[AIM OF THE TASK] Below is a listing with pictures in it. Copy it exactly without them.

-*-

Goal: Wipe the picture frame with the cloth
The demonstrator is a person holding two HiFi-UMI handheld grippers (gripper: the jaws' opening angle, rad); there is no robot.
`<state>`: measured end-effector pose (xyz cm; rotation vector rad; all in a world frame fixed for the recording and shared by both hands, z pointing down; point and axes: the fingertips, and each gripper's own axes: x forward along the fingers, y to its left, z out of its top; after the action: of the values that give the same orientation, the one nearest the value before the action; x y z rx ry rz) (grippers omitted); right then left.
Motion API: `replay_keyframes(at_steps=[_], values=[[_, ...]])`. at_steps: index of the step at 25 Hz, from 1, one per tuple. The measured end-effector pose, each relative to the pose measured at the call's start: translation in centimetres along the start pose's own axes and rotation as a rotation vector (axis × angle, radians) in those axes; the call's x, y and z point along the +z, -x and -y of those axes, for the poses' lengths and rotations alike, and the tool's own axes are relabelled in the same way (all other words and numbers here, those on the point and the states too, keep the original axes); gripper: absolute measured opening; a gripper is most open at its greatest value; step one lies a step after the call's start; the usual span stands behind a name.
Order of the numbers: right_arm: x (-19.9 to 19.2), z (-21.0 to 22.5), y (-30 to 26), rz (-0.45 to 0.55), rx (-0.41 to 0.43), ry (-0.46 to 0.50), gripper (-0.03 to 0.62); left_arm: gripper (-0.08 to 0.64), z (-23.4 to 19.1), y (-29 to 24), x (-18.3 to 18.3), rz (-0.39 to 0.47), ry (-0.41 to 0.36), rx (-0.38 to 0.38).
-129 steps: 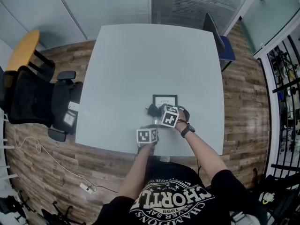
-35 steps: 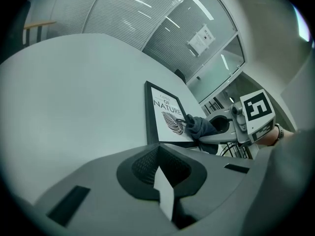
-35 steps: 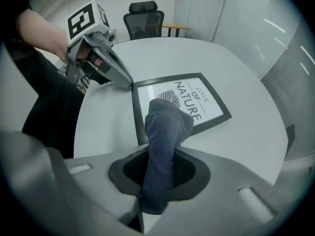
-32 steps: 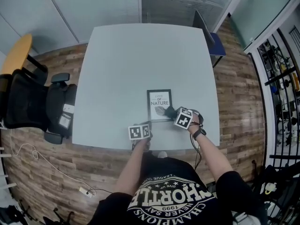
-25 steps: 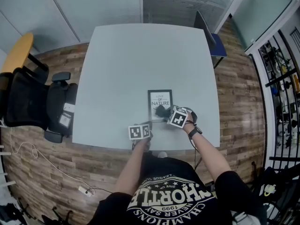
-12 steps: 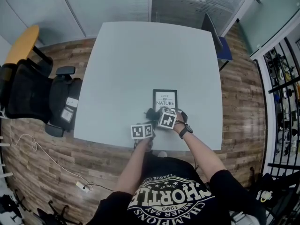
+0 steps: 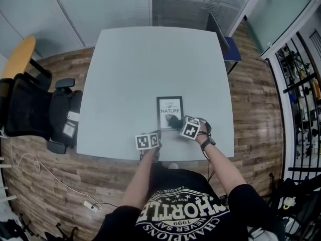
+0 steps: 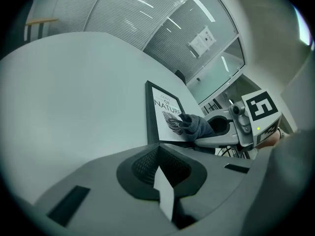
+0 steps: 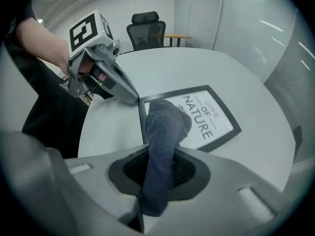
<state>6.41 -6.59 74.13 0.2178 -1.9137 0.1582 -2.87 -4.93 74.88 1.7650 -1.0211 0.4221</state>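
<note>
A black picture frame [image 7: 169, 109] with a white "NATURE" print lies flat on the pale table [image 7: 130, 74], near the front edge. My right gripper [image 7: 179, 125] is shut on a dark grey cloth [image 7: 173, 122]. The cloth [image 9: 165, 124] rests bunched on the lower part of the frame [image 9: 206, 114]. My left gripper [image 7: 156, 134] is shut, its tips at the frame's near left corner. In the right gripper view the left gripper [image 9: 137, 101] touches that corner. The left gripper view shows the frame [image 8: 158, 113], the cloth [image 8: 197, 126] and the right gripper [image 8: 196, 140] behind it.
A black office chair [image 7: 37, 112] stands left of the table, next to an orange tabletop [image 7: 17, 59]. A blue chair [image 7: 225, 41] stands at the far right corner. The table's front edge [image 7: 150, 157] runs just behind my grippers. The floor is wood.
The right gripper has dragged the cloth left across the frame's lower part and back to the right. The left gripper has stayed at the frame's near left corner.
</note>
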Motion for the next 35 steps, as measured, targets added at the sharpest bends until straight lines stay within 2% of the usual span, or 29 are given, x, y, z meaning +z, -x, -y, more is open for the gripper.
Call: replay_keyframes(at_steps=[4, 8, 10, 13, 16, 19, 24, 27, 30, 33, 35], values=[[-1.9, 0.2, 0.8, 0.017, -0.040, -0.071, 0.074, -0.006, 0.1, 0.0, 0.0, 0.005, -0.003, 0.014], [-2.5, 0.3, 1.2, 0.035, -0.087, -0.129, 0.075, -0.006, 0.3, -0.1, -0.2, 0.000, -0.038, 0.034], [-2.1, 0.4, 2.0, 0.097, -0.112, -0.195, 0.075, -0.006, 0.4, 0.2, -0.1, 0.016, -0.046, 0.034], [-0.3, 1.4, 4.8, 0.284, -0.171, -0.346, 0.074, -0.006, 1.3, 1.5, 1.2, 0.074, -0.085, 0.025], [2.0, 3.5, 9.8, 0.496, -0.271, -0.425, 0.074, -0.006, 3.3, 3.3, 3.8, 0.155, -0.167, 0.013], [4.1, 4.9, 15.8, 0.677, -0.377, -0.441, 0.074, -0.006, 6.0, 5.5, 7.1, 0.259, -0.241, -0.007], [6.2, 5.4, 25.6, 0.919, -0.521, -0.449, 0.074, -0.006, 12.4, 11.5, 13.9, 0.491, -0.397, 0.003], [6.7, 4.5, 30.3, 0.999, -0.613, -0.438, 0.072, -0.006, 16.6, 15.7, 16.5, 0.616, -0.500, 0.024], [6.1, 3.5, 33.9, 1.028, -0.720, -0.442, 0.071, -0.006, 20.2, 19.1, 17.3, 0.710, -0.590, 0.060], [3.7, 2.8, 36.2, 1.042, -0.802, -0.486, 0.069, -0.006, 23.4, 21.0, 16.8, 0.774, -0.659, 0.105], [2.5, 2.3, 37.0, 1.053, -0.832, -0.515, 0.068, -0.006, 24.1, 21.1, 15.9, 0.780, -0.693, 0.124]])
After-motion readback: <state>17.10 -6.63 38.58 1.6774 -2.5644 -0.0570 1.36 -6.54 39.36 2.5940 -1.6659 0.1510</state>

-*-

[COMPLETED EXERCISE]
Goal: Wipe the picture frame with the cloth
The demonstrator is a person holding two HiFi-UMI handheld grippers (gripper: the jaws' opening angle, rad); there is no robot.
`<state>`: measured end-effector pose (xyz cm; rotation vector rad; all in a world frame fixed for the recording and shared by both hands, z pointing down; point and axes: the fingertips, and each gripper's own axes: x forward along the fingers, y to its left, z out of its top; after the action: of the values that give the same orientation, the one nearest the value before the action; x y z rx ry rz) (grippers omitted); right then left.
Motion API: `replay_keyframes(at_steps=[_], values=[[_, ...]])`. at_steps: index of the step at 25 Hz, from 1, one per tuple. The measured end-effector pose, each relative to the pose measured at the call's start: translation in centimetres along the start pose's own axes and rotation as a rotation vector (axis × angle, radians) in those axes; the call's x, y and z point along the +z, -x and -y of those axes, for the poses' lengths and rotations alike, and the tool's own axes are relabelled in the same way (all other words and numbers here, those on the point and the states too, keep the original axes); gripper: absolute measured opening; a gripper is most open at its greatest value; step one lies a step after the call's start; the usual span stands behind a name.
Order of the numbers: right_arm: x (-19.9 to 19.2), z (-21.0 to 22.5), y (-30 to 26), rz (-0.45 to 0.55), rx (-0.41 to 0.43), ry (-0.46 to 0.50), gripper (-0.03 to 0.62); left_arm: gripper (-0.08 to 0.64), z (-23.4 to 19.1), y (-29 to 24), x (-18.3 to 18.3), rz (-0.39 to 0.47), ry (-0.41 to 0.36), rx (-0.38 to 0.38).
-129 steps: 
-35 steps: 
-35 steps: 
-32 steps: 
-25 steps: 
-12 steps: 
+0 steps: 
+0 steps: 
+0 steps: 
<state>6.41 -6.59 74.13 0.2178 -1.9137 0.1582 -2.87 -4.93 74.88 1.7650 -1.0211 0.4221</state>
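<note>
A black picture frame [image 7: 169, 109] with a white "NATURE" print lies flat on the pale table [image 7: 130, 74], near the front edge. My right gripper [image 7: 179, 125] is shut on a dark grey cloth [image 7: 173, 122]. The cloth [image 9: 165, 124] rests bunched on the lower part of the frame [image 9: 206, 114]. My left gripper [image 7: 156, 134] is shut, its tips at the frame's near left corner. In the right gripper view the left gripper [image 9: 137, 101] touches that corner. The left gripper view shows the frame [image 8: 158, 113], the cloth [image 8: 197, 126] and the right gripper [image 8: 196, 140] behind it.
A black office chair [image 7: 37, 112] stands left of the table, next to an orange tabletop [image 7: 17, 59]. A blue chair [image 7: 225, 41] stands at the far right corner. The table's front edge [image 7: 150, 157] runs just behind my grippers. The floor is wood.
The right gripper has dragged the cloth left across the frame's lower part and back to the right. The left gripper has stayed at the frame's near left corner.
</note>
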Motion for the next 35 steps, as measured, targets added at the sharpest bends until straight lines stay within 2% of the usual span, or 29 are given, x, y, z meaning +z, -x, -y, more is open for the gripper.
Call: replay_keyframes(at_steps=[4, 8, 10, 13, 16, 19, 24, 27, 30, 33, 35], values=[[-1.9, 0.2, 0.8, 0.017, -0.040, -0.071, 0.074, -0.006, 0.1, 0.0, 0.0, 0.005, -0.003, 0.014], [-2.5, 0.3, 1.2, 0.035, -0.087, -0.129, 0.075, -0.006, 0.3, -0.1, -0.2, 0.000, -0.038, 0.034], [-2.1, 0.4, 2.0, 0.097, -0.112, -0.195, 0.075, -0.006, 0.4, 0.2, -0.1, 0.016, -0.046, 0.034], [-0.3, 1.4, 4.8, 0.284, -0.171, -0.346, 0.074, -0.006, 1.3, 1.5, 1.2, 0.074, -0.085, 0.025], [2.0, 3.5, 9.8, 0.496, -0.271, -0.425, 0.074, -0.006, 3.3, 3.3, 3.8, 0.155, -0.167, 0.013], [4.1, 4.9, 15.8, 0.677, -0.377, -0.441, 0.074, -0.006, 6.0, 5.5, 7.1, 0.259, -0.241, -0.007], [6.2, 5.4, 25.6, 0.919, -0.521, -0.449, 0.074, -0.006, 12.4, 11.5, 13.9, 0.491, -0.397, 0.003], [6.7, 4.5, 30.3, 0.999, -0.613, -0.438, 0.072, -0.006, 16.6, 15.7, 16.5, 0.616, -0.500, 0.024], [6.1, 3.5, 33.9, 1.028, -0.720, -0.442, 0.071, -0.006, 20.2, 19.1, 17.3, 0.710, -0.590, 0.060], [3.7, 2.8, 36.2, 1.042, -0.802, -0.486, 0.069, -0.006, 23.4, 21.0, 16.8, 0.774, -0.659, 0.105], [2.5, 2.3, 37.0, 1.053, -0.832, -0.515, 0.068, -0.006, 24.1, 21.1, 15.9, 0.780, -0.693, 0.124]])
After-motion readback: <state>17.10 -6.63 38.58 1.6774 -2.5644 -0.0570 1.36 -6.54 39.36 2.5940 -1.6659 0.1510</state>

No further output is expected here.